▶ **EXERCISE DESCRIPTION**
All of the data below should be copied exactly as it stands.

▶ **INFORMATION PROVIDED**
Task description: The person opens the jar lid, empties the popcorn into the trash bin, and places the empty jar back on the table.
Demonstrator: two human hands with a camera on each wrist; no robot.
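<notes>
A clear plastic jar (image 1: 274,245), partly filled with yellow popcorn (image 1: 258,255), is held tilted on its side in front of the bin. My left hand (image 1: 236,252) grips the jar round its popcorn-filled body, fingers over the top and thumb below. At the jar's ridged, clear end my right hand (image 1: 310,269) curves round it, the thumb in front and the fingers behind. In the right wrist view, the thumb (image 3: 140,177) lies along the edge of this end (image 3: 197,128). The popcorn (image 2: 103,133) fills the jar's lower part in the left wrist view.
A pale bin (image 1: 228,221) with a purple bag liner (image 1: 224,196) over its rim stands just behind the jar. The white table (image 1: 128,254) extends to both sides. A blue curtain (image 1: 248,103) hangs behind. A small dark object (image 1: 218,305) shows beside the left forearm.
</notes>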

▶ **COMPLETED TASK**
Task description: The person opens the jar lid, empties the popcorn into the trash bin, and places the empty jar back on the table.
Demonstrator: two human hands with a camera on each wrist; no robot.
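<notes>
A clear plastic jar (image 1: 274,245), partly filled with yellow popcorn (image 1: 258,255), is held tilted on its side in front of the bin. My left hand (image 1: 236,252) grips the jar round its popcorn-filled body, fingers over the top and thumb below. At the jar's ridged, clear end my right hand (image 1: 310,269) curves round it, the thumb in front and the fingers behind. In the right wrist view, the thumb (image 3: 140,177) lies along the edge of this end (image 3: 197,128). The popcorn (image 2: 103,133) fills the jar's lower part in the left wrist view.
A pale bin (image 1: 228,221) with a purple bag liner (image 1: 224,196) over its rim stands just behind the jar. The white table (image 1: 128,254) extends to both sides. A blue curtain (image 1: 248,103) hangs behind. A small dark object (image 1: 218,305) shows beside the left forearm.
</notes>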

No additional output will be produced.